U.S. military academies are neither Spartan in being dedicated to war, nor are they Athenian in recognizing humanism (even the humanism of war). They are Archimedean. They focus on engineering and the machinery of war. But two millennia ago even Archimedes with his clever war machinery could not save Syracuse from defeat at the hands of Rome.
There is a lesson here for America’s military academies – if only they spent more time studying history and the humanities and less time solving equations. But they do not. I taught history at the Air Force Academy (AFA) for six years. My experience? The AFA was far too focused on STEM subjects (science/tech/engineering/math) to the neglect of history, political science, and the humanities. Today, America’s military cadets still concentrate on STEM, and they still receive Bachelor of Science degrees, even when they choose to major in subjects like history.
A technical emphasis may make sense for Air Force test pilots or Navy nuclear engineers; it does not make sense for Marine or Army lieutenants patrolling the mountains of Afghanistan. Nor does it make sense in counterinsurgency warfare and nation-building operations, which involve soft skills and judgment rather than kinetic action and calculation. Small wonder that the U.S. military in 2007 had to hire civilian anthropologists to teach the troops that winning is not only about hammering the enemy with superior firepower.
Emerging from an engineering mindset, young officers are too number-oriented, too rule-bound, too risk-averse. U.S. military officers, old as well as young, tend to think geopolitical problems – even in destabilized cauldrons like Iraq and Afghanistan – are solvable if you identify and manipulate the right variables. They think history and politics, human and cultural factors, can be controlled or compensated for.
Ever since their service academy days, they have internalized a puzzle-solving mindset, one that is suitable to technocratic hierarchies in which “progress” is measured by metrics. Their thinking about war is infected by quantification and business-speak in which assets are leveraged and force is optimized. Reinforcing this impoverished view of war is an officer evaluation system that stresses numbers, numbers, and more numbers, since if it cannot be quantified, it did not happen or does not exist.
When I was an officer and professor teaching history, many military cadets would ask, “What can I do with a History degree?” They were thinking not in terms of which course of study would make them savvier, more effective, officers and leaders. They were thinking in terms of which academic major would help them become a pilot (even better: a test pilot or astronaut), or they were thinking which major would make them more marketable once they left the military.
As a result, the vast majority of cadets at the Air Force Academy took two, and only two, history courses: a one-semester survey on world history and another survey course on military history. (Cadets at West Point take more history courses, but technical subjects are over-stressed there as well.) They had virtually no exposure to U.S. history (unless you count AF heritage or Academy trivia as “history”), but plenty of exposure to thermodynamics, calculus, physics, civil engineering, astronautics, and related technical subjects. Naturally, an engineering mentality pervaded the air. Notably absent were critical and sustained studies of recent U.S. military performance.

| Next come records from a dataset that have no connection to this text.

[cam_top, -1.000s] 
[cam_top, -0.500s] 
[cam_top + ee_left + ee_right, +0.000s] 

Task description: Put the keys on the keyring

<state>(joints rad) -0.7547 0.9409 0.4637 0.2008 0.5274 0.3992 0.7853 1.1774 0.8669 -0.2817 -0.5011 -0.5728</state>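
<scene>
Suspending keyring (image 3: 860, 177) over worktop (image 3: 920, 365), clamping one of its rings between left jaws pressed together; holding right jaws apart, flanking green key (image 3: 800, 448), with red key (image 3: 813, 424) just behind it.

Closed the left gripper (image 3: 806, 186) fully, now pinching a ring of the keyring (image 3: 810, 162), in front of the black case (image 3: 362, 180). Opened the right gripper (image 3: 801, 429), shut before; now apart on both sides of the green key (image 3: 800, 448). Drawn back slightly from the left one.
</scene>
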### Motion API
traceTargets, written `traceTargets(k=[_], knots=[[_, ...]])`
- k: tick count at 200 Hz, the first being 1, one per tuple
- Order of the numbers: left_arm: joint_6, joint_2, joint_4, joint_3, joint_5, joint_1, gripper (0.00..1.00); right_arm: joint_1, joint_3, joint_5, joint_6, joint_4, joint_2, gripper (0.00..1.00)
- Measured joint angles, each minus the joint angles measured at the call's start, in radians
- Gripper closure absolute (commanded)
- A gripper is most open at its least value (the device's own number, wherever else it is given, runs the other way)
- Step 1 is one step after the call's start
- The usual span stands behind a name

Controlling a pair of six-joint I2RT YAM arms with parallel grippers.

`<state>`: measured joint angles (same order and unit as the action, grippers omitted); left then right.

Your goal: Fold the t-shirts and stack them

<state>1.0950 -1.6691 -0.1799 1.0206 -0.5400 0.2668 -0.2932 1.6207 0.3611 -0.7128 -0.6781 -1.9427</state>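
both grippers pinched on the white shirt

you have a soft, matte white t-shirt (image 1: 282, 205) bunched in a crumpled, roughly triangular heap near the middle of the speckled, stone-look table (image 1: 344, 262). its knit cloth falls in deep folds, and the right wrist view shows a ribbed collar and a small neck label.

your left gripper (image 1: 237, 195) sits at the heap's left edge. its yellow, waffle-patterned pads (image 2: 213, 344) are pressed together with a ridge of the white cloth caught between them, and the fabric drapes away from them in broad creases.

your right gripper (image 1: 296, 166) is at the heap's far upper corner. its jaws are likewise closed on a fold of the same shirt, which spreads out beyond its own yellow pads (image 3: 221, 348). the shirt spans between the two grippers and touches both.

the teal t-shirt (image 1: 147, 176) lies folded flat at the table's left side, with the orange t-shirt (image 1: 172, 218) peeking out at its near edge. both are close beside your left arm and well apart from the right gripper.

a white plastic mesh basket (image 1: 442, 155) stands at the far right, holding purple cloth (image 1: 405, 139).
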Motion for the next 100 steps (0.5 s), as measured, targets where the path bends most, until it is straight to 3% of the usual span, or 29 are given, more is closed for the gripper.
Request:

Combine a reductive, problem-solving approach shared among U.S. military officers with the dominance of lawyers in U.S. governmental systems and you have a recipe for number-crunching rationality and rule-bound conformity. Solutions, when proffered by such a system, involve cleverness with weapons and Jesuitical reasoning with laws. A perfect example: America’s high-tech drones and the tortured legal reasoning to sanction their assassination missions.
Educated as engineers and technicians, young officers are deployed to places like Iraq and Afghanistan and charged with negotiating the “human terrain” of cultures utterly foreign to them. Lacking knowledge of their own history as well as the history of the cultures they walk among, it is hardly surprising that they make little progress, despite hard work and honorable intentions.
Today’s U.S. military likes to fancy itself a collection of warriors, but America is not Sparta. Today’s military likes to fancy itself the bringers of democracy, but America is not Athens. Today’s military is Archimedean, infatuated by technology, believing in smart machines and victory achieved through violent action — much like America itself.
But mastery of machines by the military or, for that matter, tortured legalistic gymnastics by civilian commanders, is not in itself sufficient for victory. Just ask Archimedes at Syracuse, or a US Marine at Fallujah, or even the constitutional lawyer-in-chief at the White House.